Return the count of lines in the records that include the string "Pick", and nothing besides it.

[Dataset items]
*****

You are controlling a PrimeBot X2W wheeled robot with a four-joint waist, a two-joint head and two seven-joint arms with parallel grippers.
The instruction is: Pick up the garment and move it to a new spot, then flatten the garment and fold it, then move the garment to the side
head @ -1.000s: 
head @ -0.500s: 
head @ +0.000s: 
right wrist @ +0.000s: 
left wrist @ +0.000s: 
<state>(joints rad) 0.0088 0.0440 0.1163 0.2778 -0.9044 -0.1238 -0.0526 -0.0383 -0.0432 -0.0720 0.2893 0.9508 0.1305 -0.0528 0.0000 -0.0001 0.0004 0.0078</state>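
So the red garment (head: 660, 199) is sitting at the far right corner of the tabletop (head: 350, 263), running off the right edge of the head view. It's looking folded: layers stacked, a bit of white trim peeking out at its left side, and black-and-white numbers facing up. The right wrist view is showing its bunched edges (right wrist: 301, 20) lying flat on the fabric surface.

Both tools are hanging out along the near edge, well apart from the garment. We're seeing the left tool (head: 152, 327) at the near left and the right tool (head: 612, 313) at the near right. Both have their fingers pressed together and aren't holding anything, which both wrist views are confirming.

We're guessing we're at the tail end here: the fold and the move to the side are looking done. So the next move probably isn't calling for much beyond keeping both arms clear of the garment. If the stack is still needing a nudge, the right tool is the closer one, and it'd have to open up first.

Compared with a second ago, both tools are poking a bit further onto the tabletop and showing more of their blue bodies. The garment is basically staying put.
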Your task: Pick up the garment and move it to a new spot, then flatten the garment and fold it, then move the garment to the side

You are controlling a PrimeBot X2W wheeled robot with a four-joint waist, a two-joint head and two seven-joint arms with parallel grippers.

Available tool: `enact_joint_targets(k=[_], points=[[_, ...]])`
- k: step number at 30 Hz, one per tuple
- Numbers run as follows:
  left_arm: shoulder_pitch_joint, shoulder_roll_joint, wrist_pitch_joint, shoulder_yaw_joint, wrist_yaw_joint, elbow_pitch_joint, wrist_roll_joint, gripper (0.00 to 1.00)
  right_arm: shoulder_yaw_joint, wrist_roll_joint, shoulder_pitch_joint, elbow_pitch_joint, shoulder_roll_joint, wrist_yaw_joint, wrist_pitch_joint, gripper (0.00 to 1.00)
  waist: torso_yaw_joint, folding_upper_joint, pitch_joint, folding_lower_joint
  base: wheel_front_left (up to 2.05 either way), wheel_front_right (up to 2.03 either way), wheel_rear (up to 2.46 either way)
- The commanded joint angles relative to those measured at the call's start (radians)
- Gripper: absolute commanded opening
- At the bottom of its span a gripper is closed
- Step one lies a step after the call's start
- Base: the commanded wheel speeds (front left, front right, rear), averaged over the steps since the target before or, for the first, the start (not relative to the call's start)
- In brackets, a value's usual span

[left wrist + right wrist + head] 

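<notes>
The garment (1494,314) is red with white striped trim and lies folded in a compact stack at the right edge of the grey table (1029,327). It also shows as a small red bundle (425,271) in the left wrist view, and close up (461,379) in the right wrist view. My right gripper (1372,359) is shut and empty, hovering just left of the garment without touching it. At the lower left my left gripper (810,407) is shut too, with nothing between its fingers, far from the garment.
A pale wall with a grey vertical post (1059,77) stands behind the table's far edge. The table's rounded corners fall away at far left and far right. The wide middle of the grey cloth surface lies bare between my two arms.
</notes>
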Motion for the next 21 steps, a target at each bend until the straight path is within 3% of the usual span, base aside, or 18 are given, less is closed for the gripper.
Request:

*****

- _RESPONSE BOX_
2